This course has allowed me to explore so many learning theories over the past few months. As an educator and learner, I am believer that we never stop learning, that learning is part of every minute.
While much of that learning is done without much reflection or even thought that we are actively taking in and assimilating information into our day-to-day practices. I am also a life-long learner and value those that are able to take time to explore the new and unexpected.
Professionally I have worked in the land grant higher educational system my entire career and truly believe in the mission of that work. The Oregon State University Extension Service engages the people of Oregon with research-based knowledge and education that strengthen communities and economies, sustain natural resources, and promote healthy families and individuals (OSU Extension Service, 2022).
It can be easy to get bogged down sometimes times in the minutia of the day to day and reflection on our mission and values brings me back to that place where I remember that in the simplest form, I just want to make a positive difference in community.
There have been theorists and theories that really spoke to me throughout the course. I could recognize in my current community education programs some of these concepts and that has given me more confidence in my teaching styles. As a community educator there is no one size fits all approach and I find myself adapting to the individual learner based upon their communicated needs. Not all of this communication happens verbally.
One of the concepts that really has impacted me is the notion of grace. Graves explained it as “to be found by grace – we must live not only in the immediate moment but let go of ego involvement in that moment, for grace comes in by the back door…. While the attention is elsewhere, grace is at work in the unconscious” (Graves, 1997).
Grace provides the perspective to see ourselves in a larger context, not just as students and teachers but as individuals connected with each other and with the world beyond ourselves (Graves, 1997).
Cutting through the boundaries of culture, language, race, social class, economic level, age, handicaps, intelligence level, geography, and birth. (Graves, 1997). While it seems so simple, I really valued the reminder that we are all flawed humans living in a world that is full of complexities.
This slide is from “Transformative Learning” a presentation by Chrissy Lucas and Lorena Rodriguez for AHE 553. This model is the steps of Transformative Learning as outlined my Jack Mezirow.
Along those same lines of interconnectedness the work of Knowles, Grow, Mezirow, Daloz, Boyd and Freire in the realm of the adult learner having a personal dilemma or need to learn something that is integrated into the very being of the learner. My passion is responding to community needs and much of this is done one-on-one with adult learners who may have just received a domestic well test and have no idea what the results mean.
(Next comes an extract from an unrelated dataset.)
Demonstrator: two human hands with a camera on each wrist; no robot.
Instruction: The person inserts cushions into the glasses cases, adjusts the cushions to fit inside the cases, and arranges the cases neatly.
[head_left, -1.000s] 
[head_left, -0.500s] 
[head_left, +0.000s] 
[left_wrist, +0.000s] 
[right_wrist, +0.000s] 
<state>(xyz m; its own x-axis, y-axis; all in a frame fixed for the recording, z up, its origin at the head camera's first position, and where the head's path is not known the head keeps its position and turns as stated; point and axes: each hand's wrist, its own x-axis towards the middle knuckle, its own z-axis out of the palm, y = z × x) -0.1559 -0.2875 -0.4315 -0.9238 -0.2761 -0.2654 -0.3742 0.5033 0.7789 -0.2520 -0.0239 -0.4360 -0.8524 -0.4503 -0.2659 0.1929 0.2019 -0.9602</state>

My goal is to provide research based non-biased information on that topic. The information needs to be presented in plain language and be available in multiple formats. I think of myself as a navigator for the learner where I can help foster recognition of problem, guide towards resources and exploration applicable to their personal situation and validate their assessment of the situation. Sometimes this means I may be asking questions, using teach back moments to check for understanding and one of my favorites is suggesting the learner create a self-directed action plan for future follow-up.
I am part of a community of practice of other community educators, most that do not have formal adult education training. I have already shared some of the theories, models, and graphics in our regular meetings. They have created interest in and discussion around how we as a team and individually can improve the experience we are providing to the communities we serve.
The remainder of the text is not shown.